This chapter outlines configurations
that Onload does not accelerate
and ways in which Onload may change behavior
of the system and applications.
It is a key goal of Onload
to be fully compatible with the behavior
of the regular kernel stack,
but there are some cases where behavior deviates.
Resources
Onload uses certain physical resources on the network adapter.
If these resources are exhausted,
it is not possible to create new Onload stacks
and not possible to accelerate new sockets or applications.
The onload_stackdump utility should be used
to monitor hardware resources.
Physical resources include:
Virtual NICs
Virtual NICs provide the interface
by which a user level application sends and receives network traffic.
When these are exhausted
it is not possible to create new Onload stacks,
meaning new applications cannot be accelerated.
However,
Solarflare network adapters support large numbers of Virtual NICs,
and this resource is not typically the first to become unavailable.
Endpoints
Onload represents sockets and pipes as structures called endpoints.

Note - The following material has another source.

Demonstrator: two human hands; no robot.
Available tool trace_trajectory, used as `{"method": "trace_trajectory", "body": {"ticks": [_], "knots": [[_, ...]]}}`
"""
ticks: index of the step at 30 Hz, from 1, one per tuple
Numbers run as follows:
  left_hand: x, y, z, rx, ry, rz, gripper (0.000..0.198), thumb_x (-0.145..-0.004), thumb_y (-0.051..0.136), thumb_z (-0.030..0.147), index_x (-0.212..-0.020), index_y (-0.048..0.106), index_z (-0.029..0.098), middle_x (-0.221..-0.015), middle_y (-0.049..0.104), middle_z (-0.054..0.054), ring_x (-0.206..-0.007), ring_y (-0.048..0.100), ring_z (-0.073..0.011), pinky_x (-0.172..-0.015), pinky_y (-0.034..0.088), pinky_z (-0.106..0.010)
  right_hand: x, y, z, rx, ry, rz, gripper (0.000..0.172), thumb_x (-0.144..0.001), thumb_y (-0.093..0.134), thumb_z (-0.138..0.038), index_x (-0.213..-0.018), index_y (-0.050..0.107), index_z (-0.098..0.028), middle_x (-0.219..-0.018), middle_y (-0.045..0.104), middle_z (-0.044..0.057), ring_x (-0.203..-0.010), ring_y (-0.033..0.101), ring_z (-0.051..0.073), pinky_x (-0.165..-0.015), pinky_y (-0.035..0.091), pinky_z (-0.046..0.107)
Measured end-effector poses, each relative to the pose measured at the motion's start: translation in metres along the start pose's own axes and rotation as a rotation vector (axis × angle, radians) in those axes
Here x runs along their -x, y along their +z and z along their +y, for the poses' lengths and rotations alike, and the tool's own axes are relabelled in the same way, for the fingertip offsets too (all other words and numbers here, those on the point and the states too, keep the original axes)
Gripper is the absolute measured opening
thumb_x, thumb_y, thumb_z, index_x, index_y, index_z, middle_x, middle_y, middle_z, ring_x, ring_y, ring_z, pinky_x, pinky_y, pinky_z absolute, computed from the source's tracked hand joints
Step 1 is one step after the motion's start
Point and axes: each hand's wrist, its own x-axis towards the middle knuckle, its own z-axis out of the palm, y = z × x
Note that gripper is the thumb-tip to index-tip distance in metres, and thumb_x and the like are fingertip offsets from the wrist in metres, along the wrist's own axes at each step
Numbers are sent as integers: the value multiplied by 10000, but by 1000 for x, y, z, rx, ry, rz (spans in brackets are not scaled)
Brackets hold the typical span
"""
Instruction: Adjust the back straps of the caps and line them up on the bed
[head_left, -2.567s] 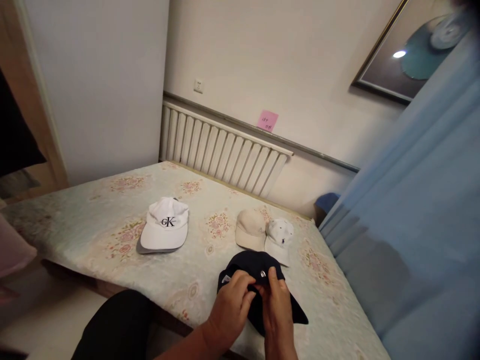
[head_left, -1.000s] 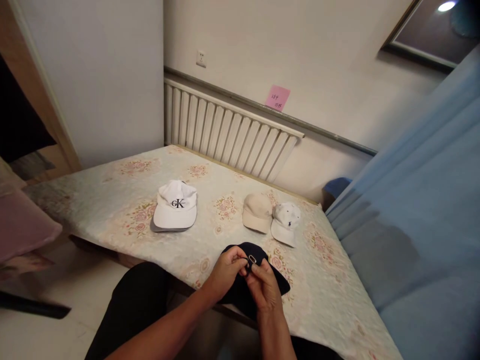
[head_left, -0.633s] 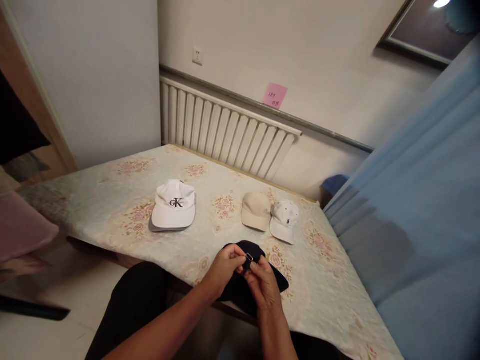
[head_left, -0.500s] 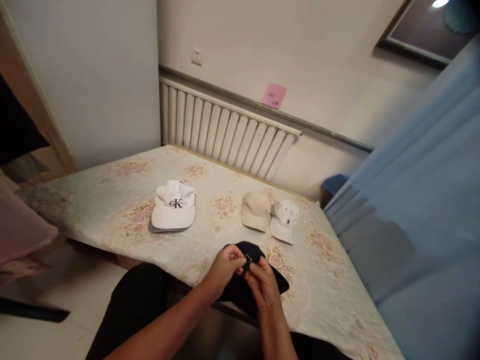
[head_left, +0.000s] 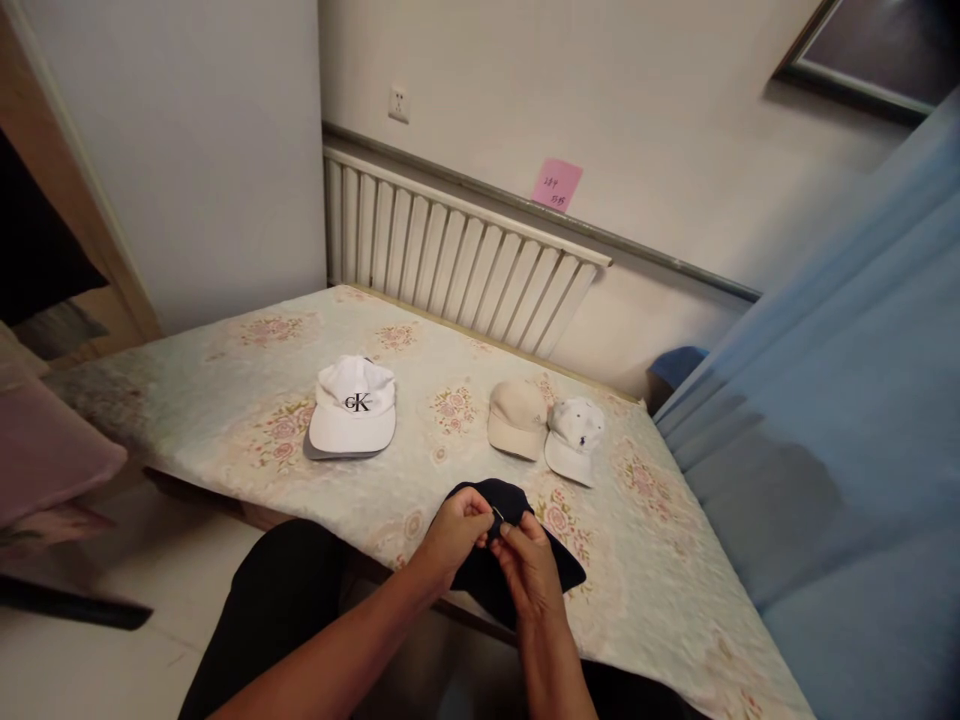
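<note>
Dark navy in the head view, a soft fabric cap (head_left: 480, 575) is held at the near edge of a pale, flower-patterned cloth cover (head_left: 660, 560). The bare left hand (head_left: 457, 535) and bare right hand (head_left: 532, 565) pinch it, fingertips closed, around a small metal buckle (head_left: 498, 514). Beyond are a plain beige cloth cap (head_left: 516, 418) and a white, dark-emblemed cap (head_left: 573, 438).
</note>
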Motion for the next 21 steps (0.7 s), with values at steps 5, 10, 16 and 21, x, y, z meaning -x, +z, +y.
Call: {"method": "trace_trajectory", "body": {"ticks": [5,10,16,21], "knots": [[-1,-1,-3,-4,-5,50,65,-640,521,182,-683,474,174,-519,451,71,-494,433,-78,-502,333,-207,0,1,4,-5,11,13,275,-600,762,-143,-693,510,-198,-637,566,-64,-594,558,89,-581,475,219],[-2,-2,-5,-8,-6,82,74,-631,522,175,-667,458,177,-510,441,76,-480,423,-75,-487,323,-202,-1,1,8,-7,20,30,304,-593,765,-136,-699,488,-205,-619,552,-76,-580,554,81,-574,471,207],[-3,-4,-8,-8,-21,55,100,-634,554,186,-676,464,173,-500,457,74,-473,430,-72,-479,311,-200,-2,-1,8,4,19,33,300,-596,755,-132,-681,476,-201,-595,532,-82,-553,535,76,-562,464,205],[-4,-6,-11,25,-27,45,108,-635,564,210,-686,478,169,-510,479,66,-474,447,-75,-493,345,-210,0,-1,9,8,12,28,308,-592,754,-128,-672,466,-205,-590,515,-88,-550,518,73,-570,466,210]]}}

The maximum number of accelerated endpoints permitted
by each Onload stack is set with the EF_MAX_ENDPOINTS variable.
The stack limit can be reached sooner than expected
when syn‐receive states (the number of half‐open connections) also
consume endpoint buffers.
Four syn‐receive states consume one endpoint.
The maximum number of syn‐receive states can be limited
using the EF_TCP_SYNRECV_MAX variable.
Filters
Filters are used to deliver packets
received from the wire to the appropriate application.

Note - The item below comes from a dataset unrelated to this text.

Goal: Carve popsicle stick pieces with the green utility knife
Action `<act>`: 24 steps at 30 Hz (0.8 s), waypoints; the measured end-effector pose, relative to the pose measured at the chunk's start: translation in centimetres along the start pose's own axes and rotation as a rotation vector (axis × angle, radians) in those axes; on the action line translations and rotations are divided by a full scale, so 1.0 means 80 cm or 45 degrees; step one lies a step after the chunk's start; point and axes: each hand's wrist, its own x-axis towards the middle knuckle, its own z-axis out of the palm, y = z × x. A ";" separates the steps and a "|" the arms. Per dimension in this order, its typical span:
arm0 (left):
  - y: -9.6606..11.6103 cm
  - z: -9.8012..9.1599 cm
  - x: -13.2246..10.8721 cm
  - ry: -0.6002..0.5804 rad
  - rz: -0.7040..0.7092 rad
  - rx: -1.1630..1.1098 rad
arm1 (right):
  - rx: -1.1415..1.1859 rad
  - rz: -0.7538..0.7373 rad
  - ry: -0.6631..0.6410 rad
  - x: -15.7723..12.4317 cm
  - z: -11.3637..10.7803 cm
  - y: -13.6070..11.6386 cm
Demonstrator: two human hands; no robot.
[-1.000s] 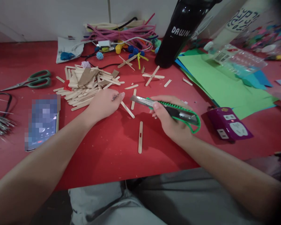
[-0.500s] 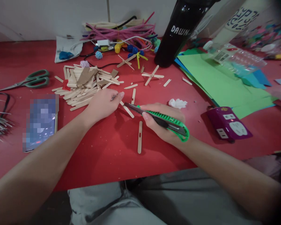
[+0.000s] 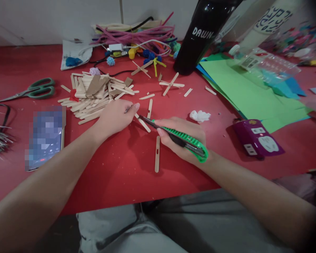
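My right hand (image 3: 183,138) is closed around a green utility knife (image 3: 185,140), its blade tip touching a wooden craft stick (image 3: 143,123) that lies on the red table (image 3: 121,175). My left hand (image 3: 116,116) rests on the table with fingers curled, pinning the far end of that same stick. Another stick with a slot (image 3: 157,154) lies just below the knife. A pile of craft sticks (image 3: 94,94) sits behind my left hand.
Green scissors (image 3: 34,89) and a phone (image 3: 46,137) lie at the left. A black bottle (image 3: 200,35), green paper sheets (image 3: 247,91), a purple power adapter (image 3: 258,138), a white crumpled scrap (image 3: 199,115) and a tangle of pipe cleaners (image 3: 139,37) surround the work spot.
My right hand brought the knife down and left until its blade met the stick held by my left hand. The white scrap became visible. My left hand stayed put.
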 end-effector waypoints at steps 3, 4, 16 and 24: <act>0.000 0.000 0.000 -0.002 -0.004 0.008 | 0.016 -0.001 0.012 0.001 0.001 -0.001; 0.000 0.000 0.000 -0.002 -0.006 0.010 | 0.021 -0.005 0.009 0.002 0.001 -0.001; 0.001 -0.001 0.000 -0.013 -0.013 -0.003 | -0.031 -0.119 -0.019 0.001 0.000 0.000; 0.000 -0.002 -0.001 -0.022 -0.005 0.016 | -0.055 -0.186 -0.038 0.003 -0.002 -0.001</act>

When filters are exhausted
it is not possible to create new accelerated sockets.
The general recommendation is
that applications do not allocate more than 4096 filters
‐ or applications should not create more than 4096 outgoing connections.

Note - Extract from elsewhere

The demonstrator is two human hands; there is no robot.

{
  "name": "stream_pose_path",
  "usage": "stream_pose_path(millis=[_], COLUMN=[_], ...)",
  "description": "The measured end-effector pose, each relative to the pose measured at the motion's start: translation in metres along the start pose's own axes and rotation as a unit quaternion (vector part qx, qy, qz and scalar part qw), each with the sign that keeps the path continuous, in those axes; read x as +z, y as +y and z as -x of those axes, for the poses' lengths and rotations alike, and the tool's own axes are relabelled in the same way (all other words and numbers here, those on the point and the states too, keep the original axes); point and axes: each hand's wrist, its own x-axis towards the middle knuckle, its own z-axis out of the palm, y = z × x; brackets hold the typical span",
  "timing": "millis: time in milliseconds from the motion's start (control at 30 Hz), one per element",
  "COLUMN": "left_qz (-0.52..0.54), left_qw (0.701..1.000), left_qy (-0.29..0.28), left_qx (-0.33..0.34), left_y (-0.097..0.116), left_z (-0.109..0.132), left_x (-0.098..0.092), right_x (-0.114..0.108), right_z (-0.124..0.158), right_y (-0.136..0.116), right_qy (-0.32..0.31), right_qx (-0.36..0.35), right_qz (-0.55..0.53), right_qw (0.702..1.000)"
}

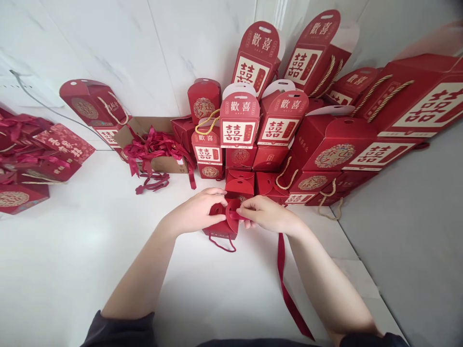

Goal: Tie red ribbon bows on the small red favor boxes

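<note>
In front of me on the white surface stands a small red gift box (221,231), its rounded top flaps folded inward and a cord handle (227,248) hanging at its front. My left hand (197,212) is curled around the box's left side, fingers and thumb on the flaps. On the right, my right hand (264,213) pinches a dark red ribbon (237,216) at the hole in a flap. A long tail of ribbon (284,284) trails from under my right wrist towards the front edge.
Stacked red gift boxes (238,125) line the wall behind and to the right. A brown carton (170,165) full of red ribbons (155,144) stands at back left, with a loose ribbon (154,183) before it. More boxes with bows (25,168) sit at far left.
</note>
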Motion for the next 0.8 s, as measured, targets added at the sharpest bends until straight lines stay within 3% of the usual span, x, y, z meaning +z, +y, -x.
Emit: stream_pose_path(millis=[200,533,800], left_qz=[0.014,0.07,0.093], left_qw=[1.0,0.997,0.995], left_qy=[0.024,-0.019,-0.016], left_qx=[0.007,0.007,0.008], left_y=[0.0006,-0.001,0.0025], left_z=[-0.0018,-0.0052,-0.0048], left_x=[0.0016,-0.002,-0.0028], right_x=[0.0019,-0.0047,-0.0045], right_z=[-0.0009,0.0058,0.0057], right_y=[-0.0056,-0.0087,-0.0073], right_qy=[0.018,0.042,0.029], right_qx=[-0.004,-0.009,-0.009], right_qz=[-0.003,0.023,0.017], right_qw=[1.0,0.999,0.999])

The limit does not apply to inbound connections
to a listening socket.
Buffer Table
The buffer table provides address protection and translation for DMA buffers.
When all buffer resources are exhausted
it is not possible to create new Onload stacks,
and existing stacks are not able to allocate more DMA buffers.
When hardware resources are exhausted,
normal operation of the system should continue,
but it will not be possible to accelerate new sockets or applications.
TX, RX Ring Buffer Size
Onload does not obey RX, TX ring sizes set in the kernel,
but instead uses the values specified
by EF_RXQ_SIZE and EF_TXQ_SIZE both default to 512.
Devices
The efrm driver used by Onload supports a maximum of 64 devices.
Changes to Behavior
Multithreaded Applications Termination
As Onload handles networking
in the context of the calling application's thread
it is recommended
that applications ensure all threads exit cleanly
when the process terminates.
In particular the exit() function causes all threads to exit immediately
‐ even those in critical sections.
This can cause threads currently within the Onload stack
holding the per stack lock to terminate
without releasing this shared lock
‐ this is particularly important for shared stacks
where a process sharing the stack could ‘hang’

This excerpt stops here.